Der FV Sulzheim/Alitzheim bleibt gelassen
Weit weniger tragisch wird die Situation beim FV Sulzheim/Alitzheim gesehen, der Zweiter in der A-Klasse Schweinfurt 2 ist und wohl auch bleiben wird – wenn die Quotientenregelung zum Maß aller Dinge erklärt wird. Der Erste, die SG Frankenwinheim/Schallfeld, hat ebenfalls 17 Spiele absolviert, 14 Siege, ein Unentschieden und zwei Niederlagen auf dem Konto (Quotient beider Teams: 2,53). Hier kommt nun der direkte Vergleich zum Tragen, inklusive "Europapokamodus", weil Hin- und Rückspiel schon ausgetragen wurden. Frankenwinheim gewann auswärts 4:2, Sulzheim siegte beim Konkurrenten "nur" 1:0. So bleibt die SG vorne.
"Das ist natürlich ganz schön bitter, aber besser, als wenn man jetzt noch lange rummachen würde. Wir würden das Ganze wohl hinnehmen und dann nach der nächsten Saison aufsteigen – mit einer richtigen Feier", sagt FV-Fußball-Abteilungsleiter Tobias Ament. Mitleid bekommt er angesichts des nicht gerade schönen Ausgangs auch: vom direkten Konkurrenten. "Ich finde die Situation tatsächlich ungerecht", erklärt der SG-Sportleiter Thomas Kunzmann, "wir haben gleich viele Punkte und Spiele. Wahrscheinlich würden wir den Aufstieg annehmen, aber ich habe mich auch noch nicht mit den anderen Verantwortlichen besprochen. Man könnte beispielsweise aber auch nur die Hinrunde werten. Danach hat man ja teilweise gegen ganz andere Mannschaften gespielt."

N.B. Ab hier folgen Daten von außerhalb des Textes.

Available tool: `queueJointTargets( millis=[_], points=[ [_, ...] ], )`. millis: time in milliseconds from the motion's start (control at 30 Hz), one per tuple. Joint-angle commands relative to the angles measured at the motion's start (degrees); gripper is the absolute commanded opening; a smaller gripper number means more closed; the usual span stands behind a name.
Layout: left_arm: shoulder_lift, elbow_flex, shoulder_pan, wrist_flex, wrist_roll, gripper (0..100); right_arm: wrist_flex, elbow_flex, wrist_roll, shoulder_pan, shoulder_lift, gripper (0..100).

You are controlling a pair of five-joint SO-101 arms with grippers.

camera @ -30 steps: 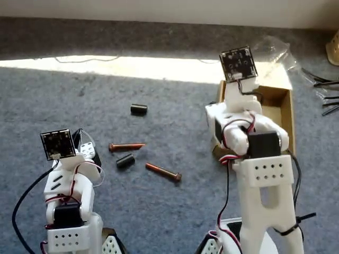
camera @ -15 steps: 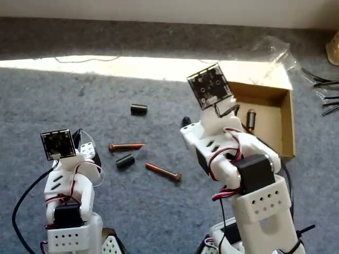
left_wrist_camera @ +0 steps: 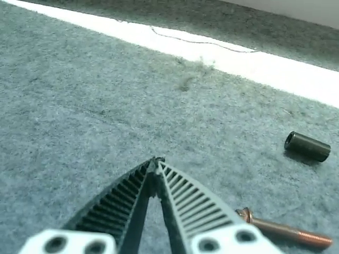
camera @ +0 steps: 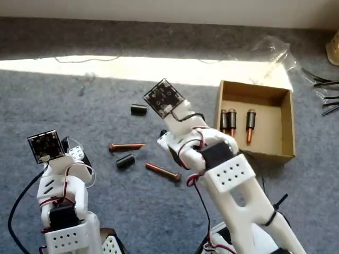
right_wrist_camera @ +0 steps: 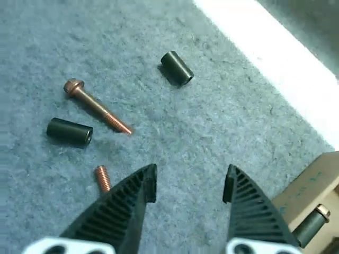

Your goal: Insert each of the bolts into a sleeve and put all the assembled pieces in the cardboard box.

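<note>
Right end effector [right_wrist_camera: 190,177]: spread, empty, over the carpet [camera: 79,106]. Left end effector [left_wrist_camera: 155,165]: pressed together, empty, also over the carpet.

High view, clocking from the near sleeve [camera: 125,160]:
- upper bolt [camera: 126,146] just beside it at 12 o'clock
- lower bolt [camera: 163,172] at 4 o'clock
- far sleeve [camera: 139,109] at 12 o'clock, well apart

All 4 lie loose, unassembled. The cardboard box [camera: 288,124] at 2 o'clock holds 3 assembled pieces [camera: 231,121]: 2 just beside each other, 1 apart.
</note>
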Motion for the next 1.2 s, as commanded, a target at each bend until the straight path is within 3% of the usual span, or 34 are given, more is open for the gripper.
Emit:
queueJointTargets(
  millis=[0, 233, 400, 500, 733, 900, 1167],
  points=[
    [-0.66, -3.74, -0.75, 0.62, -0.35, 1, -1.71, -7.52, 0.88, -0.31, 7.43, 18.7],
    [-0.66, -3.65, -0.84, 0.62, -0.44, 1, 8.48, -25.98, 2.46, -2.42, 23.43, 19.0],
    [-0.66, -4.18, -2.86, 2.29, -0.53, 1, 15.6, -37.32, 19.78, -6.81, 32.57, 19.0],
    [-0.66, -4.09, -3.12, 3.08, -0.53, 1, 17.36, -40.92, 21.36, -8.48, 35.38, 19.0],
    [-0.66, -3.65, -3.12, 3.08, -0.44, 1, 17.54, -41.1, 22.15, -11.91, 38.11, 19.0],
    [-0.66, -4.18, -6.99, 3.08, -0.44, 1, 17.98, -37.14, 35.43, -13.41, 41.27, 19.0],
    [-0.66, -4.35, -10.42, 3.08, -0.44, 1, 17.63, -33.45, 42.73, -13.93, 44.35, 19.0]
  ],
)
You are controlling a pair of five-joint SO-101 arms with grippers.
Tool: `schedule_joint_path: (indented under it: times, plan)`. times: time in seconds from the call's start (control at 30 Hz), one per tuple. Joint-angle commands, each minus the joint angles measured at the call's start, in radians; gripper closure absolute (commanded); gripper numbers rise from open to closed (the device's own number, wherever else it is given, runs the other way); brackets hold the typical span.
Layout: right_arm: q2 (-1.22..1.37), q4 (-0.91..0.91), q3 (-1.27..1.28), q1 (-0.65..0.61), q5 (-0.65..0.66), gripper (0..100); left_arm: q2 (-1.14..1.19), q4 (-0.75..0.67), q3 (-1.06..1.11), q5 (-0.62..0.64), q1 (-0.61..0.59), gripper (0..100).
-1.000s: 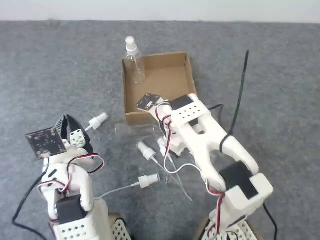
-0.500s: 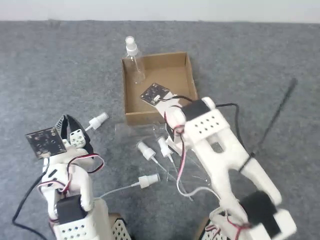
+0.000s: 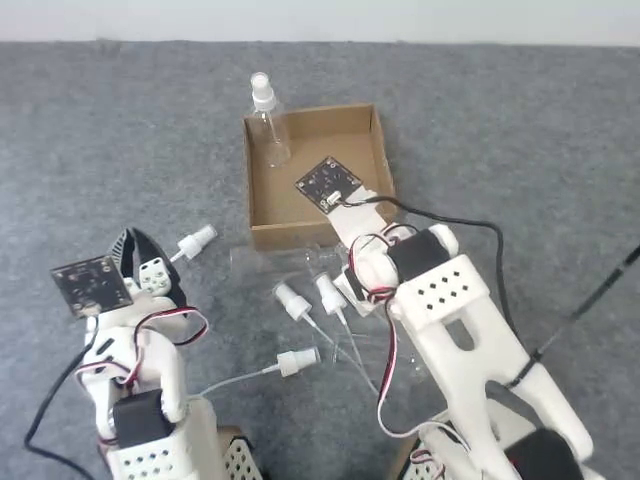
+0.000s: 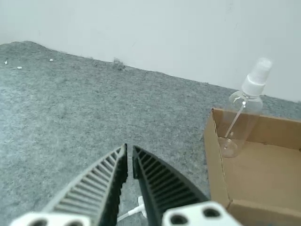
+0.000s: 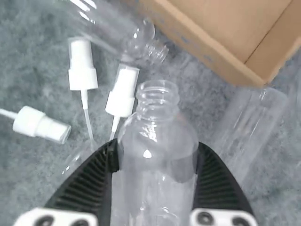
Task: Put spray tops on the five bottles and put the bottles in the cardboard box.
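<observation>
In the right wrist view my right gripper is shut on a clear open-necked bottle, held above the grey carpet beside the cardboard box. Below it lie three white spray tops and two more clear bottles. From above, the right gripper hangs at the box's front wall. One bottle with a spray top stands in the box's back left corner. My left gripper is shut and empty, raised at the near left.
A fourth spray top lies on the carpet just right of the left gripper. Another, with a long tube, lies between the two arm bases. A black cable runs off to the right. Open carpet surrounds the box at the back and sides.
The right arm has swung its wrist farther toward the box and to the right, with its elbow dropping toward the near edge. The left arm has stayed still.
</observation>
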Motion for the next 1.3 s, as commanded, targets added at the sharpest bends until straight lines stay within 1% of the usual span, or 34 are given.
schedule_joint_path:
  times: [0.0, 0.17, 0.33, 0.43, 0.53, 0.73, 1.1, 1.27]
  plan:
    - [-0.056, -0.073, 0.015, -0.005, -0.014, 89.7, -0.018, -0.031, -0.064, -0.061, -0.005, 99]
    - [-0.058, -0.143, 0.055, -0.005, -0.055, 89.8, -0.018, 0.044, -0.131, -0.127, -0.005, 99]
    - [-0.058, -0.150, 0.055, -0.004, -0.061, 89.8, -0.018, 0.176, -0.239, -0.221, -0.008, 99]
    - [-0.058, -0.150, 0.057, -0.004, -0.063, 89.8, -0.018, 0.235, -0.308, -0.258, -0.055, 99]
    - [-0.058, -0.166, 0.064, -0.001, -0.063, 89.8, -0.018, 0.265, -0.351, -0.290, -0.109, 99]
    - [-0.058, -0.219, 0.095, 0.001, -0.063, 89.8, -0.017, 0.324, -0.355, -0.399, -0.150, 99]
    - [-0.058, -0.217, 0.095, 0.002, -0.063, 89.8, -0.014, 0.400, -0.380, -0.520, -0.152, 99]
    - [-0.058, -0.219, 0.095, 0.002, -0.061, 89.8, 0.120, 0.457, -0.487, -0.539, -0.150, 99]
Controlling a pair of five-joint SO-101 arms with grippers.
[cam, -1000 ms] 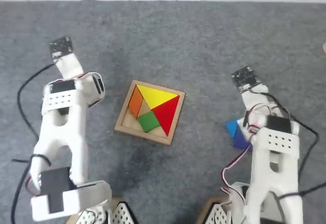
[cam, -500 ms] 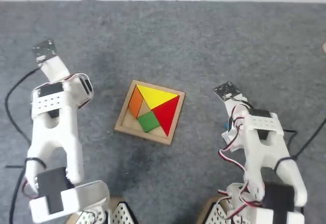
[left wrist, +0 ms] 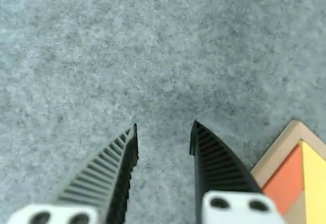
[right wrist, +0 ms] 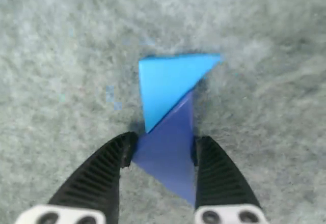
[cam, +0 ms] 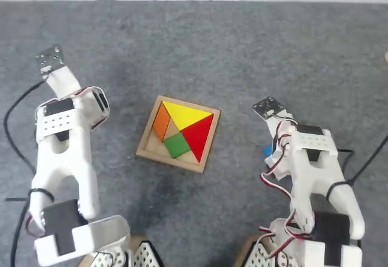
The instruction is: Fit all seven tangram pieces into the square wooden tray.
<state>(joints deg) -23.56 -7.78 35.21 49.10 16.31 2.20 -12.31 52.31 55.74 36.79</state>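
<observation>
The square wooden tray (cam: 145, 148) lies mid-table and holds a yellow triangle (cam: 183, 114), a red triangle (cam: 199, 135), an orange piece (cam: 161, 122) and a green square (cam: 176, 145). My left gripper (left wrist: 164, 127) hangs open over bare carpet, just off a tray corner (left wrist: 277, 155). On the right, a light blue triangle (right wrist: 168, 81) touches a dark blue triangle (right wrist: 170, 158) on the carpet. My right gripper (right wrist: 164, 140) is shut on the dark blue triangle, a finger against each side. From above, the right arm (cam: 309, 158) hides both pieces except a blue sliver (cam: 267, 150).
Grey carpet covers the whole table. The left arm (cam: 60, 139) stands left of the tray, with cables trailing beside both arm bases. Open carpet stretches behind the tray and between the tray and the right arm.
The right arm swung left and down over the blue pieces, covering them in the high view. The left arm shifted slightly left. Little moved over the last half second.
</observation>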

Ob und wie Vorschläge wie der von Kunzmann von der Verbandsseite gehört werden, ist derzeit noch offen. Auf ein Mitspracherecht hofft allerdings auch Hept, der nicht unbedingt ein Freund davon wäre, wenn jedes Team nun einen Brief an den BFV schicken würde. "Allerdings wäre ich sehr erfreut, wenn sich der Verband nicht nur eine vorgefertigte Meinung abnicken lassen würde."